Anna Gervasoni, docente di Economia e gestione delle imprese alla Liuc di Castellanza e direttore di Aifi (Associaizone italiana del private equity, venture capital e private debt) spiega come l’Italia debba cogliere l’opportunità del Recovery Fund per rilanciare l’economia e il territorio
di Anna Gervasoni
Nell’anno delle Olimpiadi, occasione unica per le grandi sfide sportive, mi piace pensare che anche l’Italia si stia allenando per vincere quelle lanciate al Paese. Lo sport ci insegna che i limiti si possono superare e le difficoltà possono diventare le leve per il miglioramento. Abbiamo tanti esempi di giovani che, vissuti in luoghi e tempi svantaggiati, hanno potuto dimostrare che avevano valore, e la sfida è stato il momento di riscossa. L’Italia deve, quindi, cogliere l’opportunità del Recovery Fund per rilanciare l’economia e il territorio.
Il bisogno di supporto
Le aziende italiane, molte delle quali di natura familiare, hanno saputo superare, lavorando insieme, imprenditori e lavoratori, le crisi economiche, i disastri naturali e i cambiamenti tecnologici. Oggi si ritrovano al bivio tra la crisi e il rinnovamento e hanno bisogno di essere supportate per poter tornare competitive e ancora più forti, nel mercato internazionale. Lo strumento europeo può essere una soluzione importante: serve però realizzare un piano che permetta a tutti di far parte di questo grande progetto di rilancio, che possa diventare anche l’occasione per ripensare al territorio in modo più sostenibile e più conservativo verso l’ambiente.
Tempo di rilancio
Il rilancio quindi non deve essere visto soltanto dal lato della ripartenza economica: questa particolare fase che stiamo vivendo può darci la giusta motivazione per lavorare attivamente a una ripresa che contempli, recepisca ed espliciti gli obiettivi indicatoci dalle Nazioni Unite, i principi Esg (Environmental, social and governance), che comprendono cioè la sfera ambientale, sociale e di governance. Il tessuto imprenditoriale ha nel proprio Dna la cultura dell’attenzione all’ambiente, ai fattori di inclusione e di buona gestione delle attività e oggi, ancor di più lo può dimostrare. Possiamo cambiare il modo in cui lavoriamo per favorire un ciclo produttivo con minori emissioni e maggiore tutela dell’ambiente; possiamo, gestire meglio la realizzazione e lo smaltimento di rifiuti dei materiali pericolosi, a favore così della biodiversità; possiamo lavorare a una migliore formazione e sviluppo del capitale umano tutelandoli maggiormente nelle loro attività e realizzando luoghi di lavori più sicuri e salubri e anche maggiormente inclusivi dove le differenze tra etnie, sesso e religione vengono abbattute a favore di una maggiore collaborazione tra tutti. Dobbiamo diventare intransigenti verso i principi di etica e integrità del lavoro che svolgiamo, allontanando qualsiasi possibilità che si possa entrare in contatto con relazioni pericolose e illegali come la corruzione o il riciclaggio. Infine, i nostri Cda devono essere aperti, difendendo lo specchio dell’azienda e quindi moderni, compositi, e inclusivi.

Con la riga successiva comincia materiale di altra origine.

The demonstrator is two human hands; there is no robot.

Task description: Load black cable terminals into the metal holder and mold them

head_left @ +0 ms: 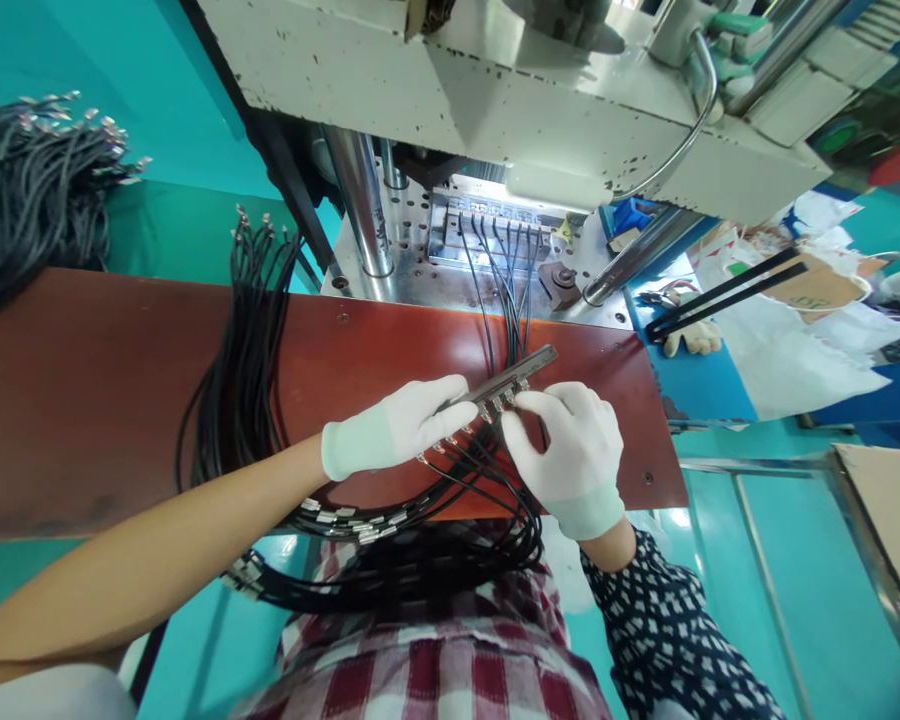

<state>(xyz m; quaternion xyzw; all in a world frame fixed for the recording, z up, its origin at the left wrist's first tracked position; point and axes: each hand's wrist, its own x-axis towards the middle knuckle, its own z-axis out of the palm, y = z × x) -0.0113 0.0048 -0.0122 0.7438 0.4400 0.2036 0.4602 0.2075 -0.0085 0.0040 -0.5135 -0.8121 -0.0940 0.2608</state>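
White knit gloves cover both hands at the centre of the frame. The left hand [397,425] lies flat, fingers pressing one end of a narrow metal bar [514,375], seemingly to steady it. The right hand [574,445] pinches a metal-tipped black cable [495,405] at the bar's edge, thumb and forefinger closed on its end, as if seating it among the tips lined up along the bar. Loose loops of these cables [420,540] spill off the near edge of a reddish-brown board [120,400] toward the person's lap. More cables [251,340] hang over the board left of centre; its left part has open room. Above centre, further cables run into a fixture [487,230] under a grey press [495,90]. Another bundle [37,190] sits upper left.
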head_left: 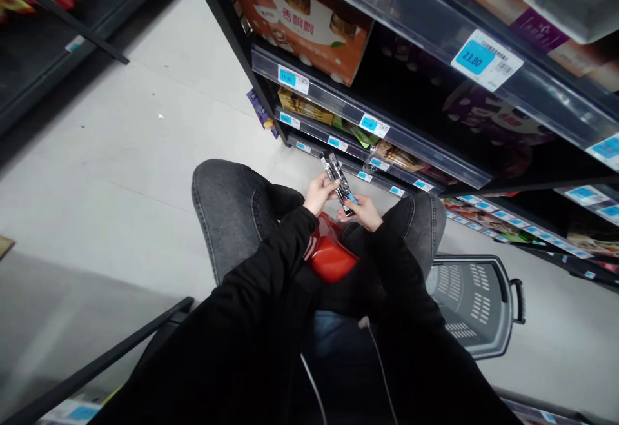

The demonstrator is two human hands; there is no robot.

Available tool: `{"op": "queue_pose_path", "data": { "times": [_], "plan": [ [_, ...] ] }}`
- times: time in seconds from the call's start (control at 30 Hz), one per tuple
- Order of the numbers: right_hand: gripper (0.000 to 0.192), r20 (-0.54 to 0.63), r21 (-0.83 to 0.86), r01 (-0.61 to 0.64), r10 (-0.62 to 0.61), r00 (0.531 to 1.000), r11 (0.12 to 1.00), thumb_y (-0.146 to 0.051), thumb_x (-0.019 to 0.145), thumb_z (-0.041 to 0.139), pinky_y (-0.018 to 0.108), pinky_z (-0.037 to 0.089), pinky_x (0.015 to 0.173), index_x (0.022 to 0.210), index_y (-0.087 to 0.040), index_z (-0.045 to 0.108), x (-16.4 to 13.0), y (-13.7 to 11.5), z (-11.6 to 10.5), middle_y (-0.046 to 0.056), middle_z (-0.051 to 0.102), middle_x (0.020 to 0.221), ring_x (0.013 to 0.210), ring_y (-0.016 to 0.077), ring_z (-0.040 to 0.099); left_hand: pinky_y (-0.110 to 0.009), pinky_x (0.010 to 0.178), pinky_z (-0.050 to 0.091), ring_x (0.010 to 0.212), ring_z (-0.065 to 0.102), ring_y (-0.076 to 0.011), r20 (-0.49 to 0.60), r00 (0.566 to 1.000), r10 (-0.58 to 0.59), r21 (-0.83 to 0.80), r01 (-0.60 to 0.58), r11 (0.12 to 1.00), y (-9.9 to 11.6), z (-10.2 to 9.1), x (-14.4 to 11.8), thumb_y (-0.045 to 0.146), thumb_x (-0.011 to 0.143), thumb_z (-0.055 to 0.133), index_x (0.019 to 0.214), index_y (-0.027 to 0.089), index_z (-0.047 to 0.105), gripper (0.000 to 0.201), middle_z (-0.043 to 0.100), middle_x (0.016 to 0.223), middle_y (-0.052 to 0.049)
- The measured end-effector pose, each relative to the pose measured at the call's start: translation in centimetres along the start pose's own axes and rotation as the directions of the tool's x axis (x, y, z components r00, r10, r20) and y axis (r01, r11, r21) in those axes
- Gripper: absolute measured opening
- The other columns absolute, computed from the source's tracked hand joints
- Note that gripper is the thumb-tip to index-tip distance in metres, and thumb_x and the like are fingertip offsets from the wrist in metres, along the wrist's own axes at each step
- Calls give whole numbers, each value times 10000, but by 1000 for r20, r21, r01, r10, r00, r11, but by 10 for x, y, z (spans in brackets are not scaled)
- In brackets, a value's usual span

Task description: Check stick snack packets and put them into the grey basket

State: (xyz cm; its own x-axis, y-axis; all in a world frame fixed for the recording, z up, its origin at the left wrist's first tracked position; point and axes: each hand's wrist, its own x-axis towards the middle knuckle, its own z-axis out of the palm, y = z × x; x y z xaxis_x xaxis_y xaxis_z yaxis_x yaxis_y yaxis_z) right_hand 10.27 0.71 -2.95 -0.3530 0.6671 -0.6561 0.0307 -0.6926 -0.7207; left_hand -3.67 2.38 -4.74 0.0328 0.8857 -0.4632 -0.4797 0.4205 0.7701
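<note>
Over my lap, my left hand [320, 193] grips a bundle of slim, shiny black packets [337, 173] from the left side, its fingers closed around them. My right hand [366, 212] pinches their lower end, near a small blue patch. The packets' print is too small to read, and I cannot tell how many there are. Just below both hands, a glossy red package [333, 257] rests between my knees, partly covered by my sleeves.
Store shelves [319, 99] with price tags rise ahead and to the right, holding an orange drink carton [302, 25] and boxes. A grey shopping basket [471, 306] stands at my right knee. Another shelf [82, 44] lies at upper left, across the pale floor [145, 135].
</note>
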Motion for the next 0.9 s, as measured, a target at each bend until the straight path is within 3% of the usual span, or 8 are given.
{"op": "queue_pose_path", "data": {
  "times": [0.17,0.4,0.53,0.73,0.9],
  "plan": [
    [216,47,23,-57,56,997,998,-270,756,567,261,561,547,842,-205,380,1,3,9,-52,602,540,528,128,646,-194,456,459,440,507,-68,-60,998,19,46,-17,999,-4,-2,3,360,629,660,699,135,540,264,549,553,28],
    [158,68,-81,64,-58,996,995,-290,769,457,165,403,328,852,-217,344,7,16,20,-89,554,464,347,102,541,-251,536,492,588,621,-143,-146,988,51,-57,-60,997,-1,-4,6,344,660,610,755,160,486,242,615,666,-11],
    [165,153,-58,99,-90,984,993,-297,773,431,165,400,339,883,-210,343,3,17,25,-75,579,487,361,103,546,-267,549,504,569,622,-146,-219,973,70,-118,-97,988,4,-7,10,315,656,598,778,168,446,244,609,625,6],
    [184,285,-11,74,-68,956,997,-282,762,457,168,406,337,886,-199,349,-4,13,29,-66,592,494,372,105,552,-254,431,469,385,544,-131,-326,941,96,-148,-151,977,11,-10,12,332,702,536,716,183,384,213,522,462,53],
    [187,320,-40,44,-29,947,998,-310,766,485,167,410,342,862,-196,371,-9,13,27,-49,605,492,382,107,559,-226,408,446,430,578,-144,-416,905,93,-161,-174,972,16,-18,15,294,730,505,703,176,405,157,573,510,17]
  ]
}}
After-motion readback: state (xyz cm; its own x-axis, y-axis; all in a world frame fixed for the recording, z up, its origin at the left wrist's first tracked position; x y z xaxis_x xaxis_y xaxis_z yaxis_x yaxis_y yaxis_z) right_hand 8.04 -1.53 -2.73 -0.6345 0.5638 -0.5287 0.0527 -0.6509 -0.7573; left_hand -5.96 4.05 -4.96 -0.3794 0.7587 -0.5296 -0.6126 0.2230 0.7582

Mettiamo in moto intelligenze e opportunità
Tutto questo non è ideologia o fanatismo buonista perché approcciare i principi Esg significa anche investire, mettere in moto intelligenze e opportunità a favore dell’attività economica e innescare così un ciclo virtuoso che permetta a tutti di guadagnare sia sul livello qualitativo sia su quello quantitativo della produzione. Non è una sfida da poco ma il nostro Paese ci ha insegnato che è proprio nei momenti più complessi che si ha l’opportunità di dare il meglio.